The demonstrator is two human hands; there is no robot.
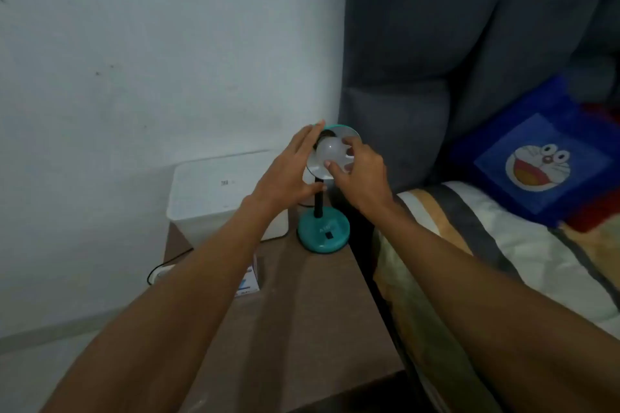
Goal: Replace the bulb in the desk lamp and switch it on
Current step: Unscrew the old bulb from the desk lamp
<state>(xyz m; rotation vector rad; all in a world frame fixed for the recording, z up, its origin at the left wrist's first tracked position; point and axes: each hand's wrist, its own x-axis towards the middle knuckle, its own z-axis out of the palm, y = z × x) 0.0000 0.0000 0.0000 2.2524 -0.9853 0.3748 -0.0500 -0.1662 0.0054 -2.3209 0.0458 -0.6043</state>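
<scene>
A teal desk lamp stands on the brown bedside table point(302, 312), its round base point(323, 233) carrying a black switch on top. The lamp's shade point(349, 132) tilts toward me, white inside. A white bulb point(330, 151) sits in the middle of the shade, unlit. My right hand point(360, 174) has its fingertips closed around the bulb. My left hand point(288, 168) lies flat against the left edge of the shade, fingers stretched out and thumb near the black stem.
A white box-shaped device point(214, 198) stands behind the lamp against the wall. A small printed carton point(250, 282) lies under my left forearm, and a black cable point(164, 270) hangs off the table's left side. A bed with a striped blanket point(486, 245) and blue cartoon pillow point(536, 157) is on the right.
</scene>
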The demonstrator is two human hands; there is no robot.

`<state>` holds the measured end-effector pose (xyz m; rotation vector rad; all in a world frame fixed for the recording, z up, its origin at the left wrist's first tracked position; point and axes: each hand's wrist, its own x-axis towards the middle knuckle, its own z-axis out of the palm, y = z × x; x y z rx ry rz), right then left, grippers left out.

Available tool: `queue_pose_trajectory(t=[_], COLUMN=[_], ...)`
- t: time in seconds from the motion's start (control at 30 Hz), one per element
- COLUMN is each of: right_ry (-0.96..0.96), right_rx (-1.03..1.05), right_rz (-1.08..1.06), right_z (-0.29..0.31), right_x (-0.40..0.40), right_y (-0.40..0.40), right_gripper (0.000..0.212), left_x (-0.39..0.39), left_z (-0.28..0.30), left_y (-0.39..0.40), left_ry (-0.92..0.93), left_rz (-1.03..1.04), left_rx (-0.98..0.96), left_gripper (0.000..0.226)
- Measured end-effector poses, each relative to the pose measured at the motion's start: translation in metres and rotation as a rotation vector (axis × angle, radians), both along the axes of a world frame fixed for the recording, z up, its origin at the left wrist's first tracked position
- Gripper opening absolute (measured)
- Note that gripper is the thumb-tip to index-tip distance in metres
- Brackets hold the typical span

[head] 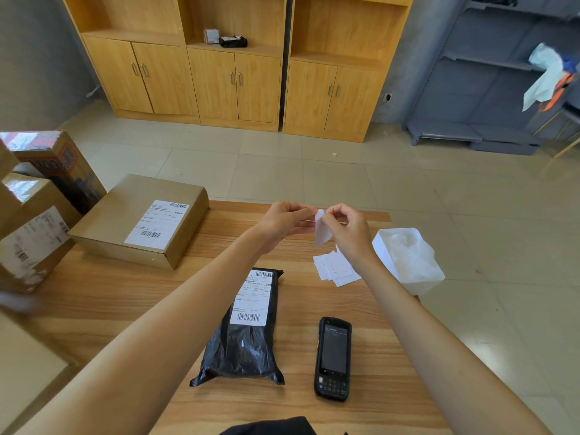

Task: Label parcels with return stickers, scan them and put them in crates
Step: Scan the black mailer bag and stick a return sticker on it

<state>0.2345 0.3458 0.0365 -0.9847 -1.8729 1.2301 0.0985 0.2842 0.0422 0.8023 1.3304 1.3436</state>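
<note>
Above the far half of the wooden table (125, 296), my left hand (284, 222) and my right hand (346, 229) both pinch a small white sticker sheet (321, 229) by its top edge. Below them several loose white stickers (335, 268) lie on the table. A black plastic parcel (244, 340) with a white shipping label lies in the middle, nearer to me. A black handheld scanner (332, 357) lies face up to its right.
A flat cardboard box (138, 221) with a label sits at the table's left, with taller cardboard boxes (31, 221) stacked further left. A white bin (408, 259) lined with plastic stands off the table's right edge. Wooden cabinets (235, 73) line the far wall.
</note>
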Motion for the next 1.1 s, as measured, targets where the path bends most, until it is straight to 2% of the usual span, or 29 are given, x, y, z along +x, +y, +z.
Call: queue_pose_trajectory(t=[0.4, 0.8, 1.1], right_ry=[0.039, 0.014, 0.031], right_rx=[-0.05, -0.088, -0.108], right_rz=[-0.069, -0.128, -0.217], right_z=[-0.001, -0.009, -0.018], right_x=[0.006, 0.021, 0.054], right_y=[0.004, 0.015, 0.031], right_gripper=[0.014, 0.014, 0.014], left_x=[-0.012, -0.031, -0.019], left_z=[-0.006, -0.019, -0.031], left_y=[0.002, -0.003, 0.013], left_ry=[-0.004, 0.044, -0.024], left_rz=[0.218, 0.331, 0.416], left_rx=[-0.045, -0.104, -0.125], left_gripper=[0.014, 0.018, 0.019])
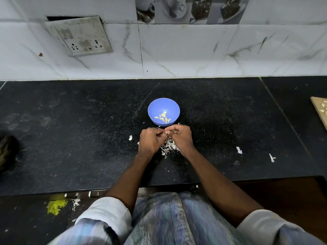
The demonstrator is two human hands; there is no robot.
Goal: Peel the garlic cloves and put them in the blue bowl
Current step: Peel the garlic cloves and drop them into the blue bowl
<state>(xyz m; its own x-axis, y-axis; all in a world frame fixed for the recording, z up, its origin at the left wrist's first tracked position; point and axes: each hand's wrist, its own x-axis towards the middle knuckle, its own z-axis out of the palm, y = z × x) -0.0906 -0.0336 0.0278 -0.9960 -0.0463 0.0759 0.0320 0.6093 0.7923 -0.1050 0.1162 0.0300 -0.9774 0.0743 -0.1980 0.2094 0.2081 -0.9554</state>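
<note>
The blue bowl [154, 107] stands on the black counter [70, 129] and holds several peeled, yellowish garlic cloves [163, 117]. Just in front of it my left hand [151, 141] and my right hand [181, 136] meet, fingers curled. Between their fingertips they pinch a small pale garlic clove [166, 132], mostly hidden by the fingers. A heap of white garlic skins [167, 147] lies under and between my hands. One unpeeled white clove [130, 137] lies on the counter just left of my left hand.
The tiled wall with a switch plate [79, 37] rises behind the counter. A wooden board [320, 110] with white bits pokes in at the right edge. Skin scraps [239, 150] lie to the right. A dark object [7, 152] sits at the left edge.
</note>
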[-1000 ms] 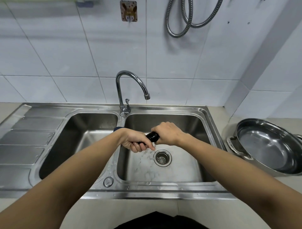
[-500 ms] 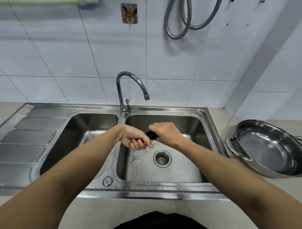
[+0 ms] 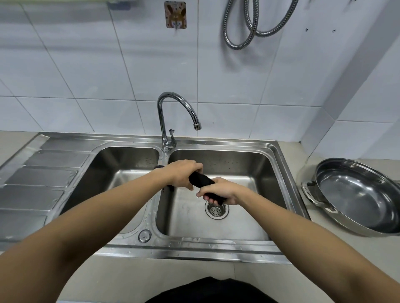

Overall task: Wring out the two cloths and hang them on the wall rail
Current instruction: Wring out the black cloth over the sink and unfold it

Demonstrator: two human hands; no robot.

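I see the steel double sink (image 3: 281,164), and over its right basin my left hand (image 3: 180,175) grips 1 end of a twisted black cloth (image 3: 200,180). My right hand (image 3: 220,193) is clamped on the other end, just above the drain strainer (image 3: 217,210). A steel pan (image 3: 355,194) sits on the counter at the right.

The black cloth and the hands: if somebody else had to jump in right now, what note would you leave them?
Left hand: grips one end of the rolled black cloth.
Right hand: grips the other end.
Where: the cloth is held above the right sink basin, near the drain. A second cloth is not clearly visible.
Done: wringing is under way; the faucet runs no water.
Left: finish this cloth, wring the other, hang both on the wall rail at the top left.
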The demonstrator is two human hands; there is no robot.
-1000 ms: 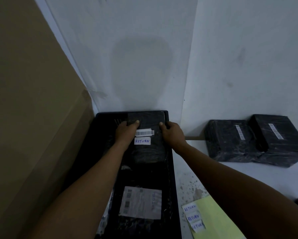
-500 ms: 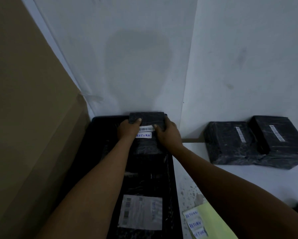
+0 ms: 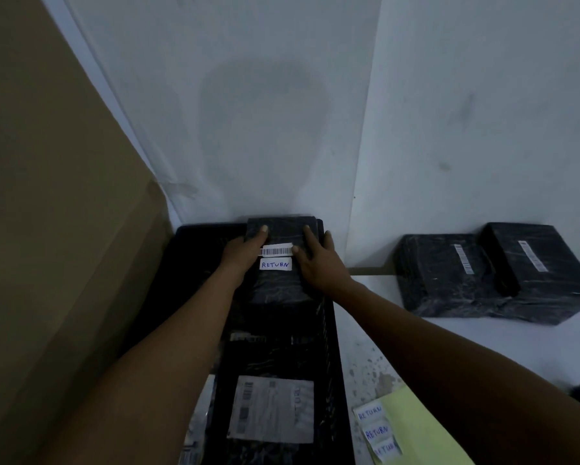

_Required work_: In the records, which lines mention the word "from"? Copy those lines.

_Answer box_:
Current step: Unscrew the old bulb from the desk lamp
- t: time in seconds from the motion's start (control at 30 Hz), one per element

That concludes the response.